▶ WHAT THE TASK ASKS
Wherever the word "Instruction" shows up in the data, report the line it sits in.

▶ RECORD SET
- - -
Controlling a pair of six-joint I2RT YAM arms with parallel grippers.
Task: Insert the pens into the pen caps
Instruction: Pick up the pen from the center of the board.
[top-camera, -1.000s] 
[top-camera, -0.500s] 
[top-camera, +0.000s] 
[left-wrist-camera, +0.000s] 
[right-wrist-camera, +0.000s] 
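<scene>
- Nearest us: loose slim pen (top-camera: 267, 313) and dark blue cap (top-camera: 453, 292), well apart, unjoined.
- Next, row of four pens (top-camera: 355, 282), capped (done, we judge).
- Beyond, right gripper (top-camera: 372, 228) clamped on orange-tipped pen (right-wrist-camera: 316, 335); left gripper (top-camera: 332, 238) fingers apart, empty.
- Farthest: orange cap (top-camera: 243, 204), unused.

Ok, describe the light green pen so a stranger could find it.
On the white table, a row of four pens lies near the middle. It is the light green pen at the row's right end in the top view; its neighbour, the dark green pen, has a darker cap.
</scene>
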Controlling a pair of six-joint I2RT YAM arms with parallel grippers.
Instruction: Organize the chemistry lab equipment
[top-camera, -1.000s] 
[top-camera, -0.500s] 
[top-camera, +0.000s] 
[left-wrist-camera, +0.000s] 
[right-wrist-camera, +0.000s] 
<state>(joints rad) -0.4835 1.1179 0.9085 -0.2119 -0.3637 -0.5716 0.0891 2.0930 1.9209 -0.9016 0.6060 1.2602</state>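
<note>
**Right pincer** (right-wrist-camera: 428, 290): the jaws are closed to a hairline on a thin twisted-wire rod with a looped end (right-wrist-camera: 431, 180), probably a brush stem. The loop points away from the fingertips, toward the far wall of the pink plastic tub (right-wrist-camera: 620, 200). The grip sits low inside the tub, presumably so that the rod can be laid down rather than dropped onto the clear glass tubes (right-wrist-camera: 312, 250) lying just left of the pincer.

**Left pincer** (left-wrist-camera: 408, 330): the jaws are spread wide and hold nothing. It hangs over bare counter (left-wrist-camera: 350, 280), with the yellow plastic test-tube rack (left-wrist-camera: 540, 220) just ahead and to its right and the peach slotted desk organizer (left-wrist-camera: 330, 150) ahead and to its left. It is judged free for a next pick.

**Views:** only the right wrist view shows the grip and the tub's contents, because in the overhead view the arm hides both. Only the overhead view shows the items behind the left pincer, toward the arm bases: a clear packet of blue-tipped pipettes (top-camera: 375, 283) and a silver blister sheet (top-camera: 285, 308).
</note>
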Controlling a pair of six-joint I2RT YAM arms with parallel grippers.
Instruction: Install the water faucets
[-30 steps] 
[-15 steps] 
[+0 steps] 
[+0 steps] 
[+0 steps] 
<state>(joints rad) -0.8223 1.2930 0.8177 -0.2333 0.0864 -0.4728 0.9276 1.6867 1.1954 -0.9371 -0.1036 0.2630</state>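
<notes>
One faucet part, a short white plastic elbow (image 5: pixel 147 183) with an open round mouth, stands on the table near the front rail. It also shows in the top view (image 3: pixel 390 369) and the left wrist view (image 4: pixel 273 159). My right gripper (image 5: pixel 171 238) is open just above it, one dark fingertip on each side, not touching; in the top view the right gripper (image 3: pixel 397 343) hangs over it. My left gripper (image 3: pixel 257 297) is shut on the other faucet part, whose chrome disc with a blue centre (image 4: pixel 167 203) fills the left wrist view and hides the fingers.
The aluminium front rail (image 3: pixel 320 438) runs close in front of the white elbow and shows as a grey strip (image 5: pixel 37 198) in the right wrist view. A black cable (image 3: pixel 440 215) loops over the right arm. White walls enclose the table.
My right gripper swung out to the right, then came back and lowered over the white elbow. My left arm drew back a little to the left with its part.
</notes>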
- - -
▶ WRITTEN RESPONSE
Instruction: Pick up the pen from the center of the board.
Instruction: Organize the chemistry lab equipment
Instruction: Install the water faucets

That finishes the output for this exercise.